SHARKPACK Poetry Review

An imprint of FATHOMBOOKS.

Seamus Minen

Mine is sapling-young. Mine is sourced from the gravity of others—indirect as the sun from car window to concrete.

I followed the PACK into territory dark, into the Eugene Field Branch of my new library.

The Human Chain.

The book, and his life, dims into these lines:

As the memorable bottoms out
Into the irretrievable,
It’s not that I can’t image still
That slight untoward rupture and world-tilt
As a wind freshened and the anchor weighed.

I’ll share only that this light volume was consumed in two gulps; softened to an oat’ish mash by SH’s dedication to the balanced line and stanza, to trim word (‘keel,’ ‘oxter-sweat,’ ‘benweed,’ ‘bow’), and full sentence.

The moment of his passing for me was asweat in the front-seat of a green car—baked charcoal roads; a bag of too-expensive berries condensing, wetting the passenger seat as a child long-sat.

The crickle of the radio—an unknowable voice read Death of a Naturalist‘s opening lines. I couldn’t hear him then—not through her—not until I’d packed the book, packed the truck, unpacked the truck, the book, the berries and drank the new city’s tap water by a new-old lamp.
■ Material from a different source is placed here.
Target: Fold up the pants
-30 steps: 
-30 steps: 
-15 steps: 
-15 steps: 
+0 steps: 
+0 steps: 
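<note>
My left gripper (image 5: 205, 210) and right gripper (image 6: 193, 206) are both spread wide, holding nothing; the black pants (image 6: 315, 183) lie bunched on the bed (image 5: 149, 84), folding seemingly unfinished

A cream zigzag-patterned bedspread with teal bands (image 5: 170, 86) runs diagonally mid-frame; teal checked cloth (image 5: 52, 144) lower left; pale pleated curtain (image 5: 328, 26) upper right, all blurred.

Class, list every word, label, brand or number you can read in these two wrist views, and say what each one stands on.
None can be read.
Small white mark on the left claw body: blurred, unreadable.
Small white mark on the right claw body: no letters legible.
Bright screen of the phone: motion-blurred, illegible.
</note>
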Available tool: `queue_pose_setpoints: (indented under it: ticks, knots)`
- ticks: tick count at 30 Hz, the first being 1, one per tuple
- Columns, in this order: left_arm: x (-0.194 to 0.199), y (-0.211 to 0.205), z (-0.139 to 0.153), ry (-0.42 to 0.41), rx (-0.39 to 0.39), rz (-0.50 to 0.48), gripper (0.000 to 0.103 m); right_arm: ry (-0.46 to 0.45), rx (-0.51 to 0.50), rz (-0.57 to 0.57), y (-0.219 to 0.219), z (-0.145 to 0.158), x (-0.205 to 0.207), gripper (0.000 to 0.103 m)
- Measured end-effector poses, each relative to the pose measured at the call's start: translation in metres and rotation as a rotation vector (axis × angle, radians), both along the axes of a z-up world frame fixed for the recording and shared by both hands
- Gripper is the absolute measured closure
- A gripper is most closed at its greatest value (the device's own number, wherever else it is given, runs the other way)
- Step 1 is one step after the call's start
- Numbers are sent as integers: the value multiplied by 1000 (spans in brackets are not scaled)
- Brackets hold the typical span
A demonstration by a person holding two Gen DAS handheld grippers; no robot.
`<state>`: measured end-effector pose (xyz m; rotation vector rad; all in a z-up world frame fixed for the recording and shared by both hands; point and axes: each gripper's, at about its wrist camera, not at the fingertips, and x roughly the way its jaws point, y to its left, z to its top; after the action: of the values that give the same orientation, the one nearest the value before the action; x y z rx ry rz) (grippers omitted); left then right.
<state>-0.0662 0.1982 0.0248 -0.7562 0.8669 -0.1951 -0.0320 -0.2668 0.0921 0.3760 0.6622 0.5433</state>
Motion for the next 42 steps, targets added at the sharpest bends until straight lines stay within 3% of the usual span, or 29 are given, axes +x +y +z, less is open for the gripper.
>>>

Then the crickle of pages—I found him and left him and sitting now, feet asleep, think of the universe in his fervent stare into the rat hole:

[. . . ] you know a bit

[. . .]

Because you’ve laid your cheek
Against the rush clump
And known soft stone to break
On the quarry floor



One response to “Seamus Minen”

  1. O, how I fought with not making ‘crickle’ into ‘crinkle.’ It’s a coinage I must marry.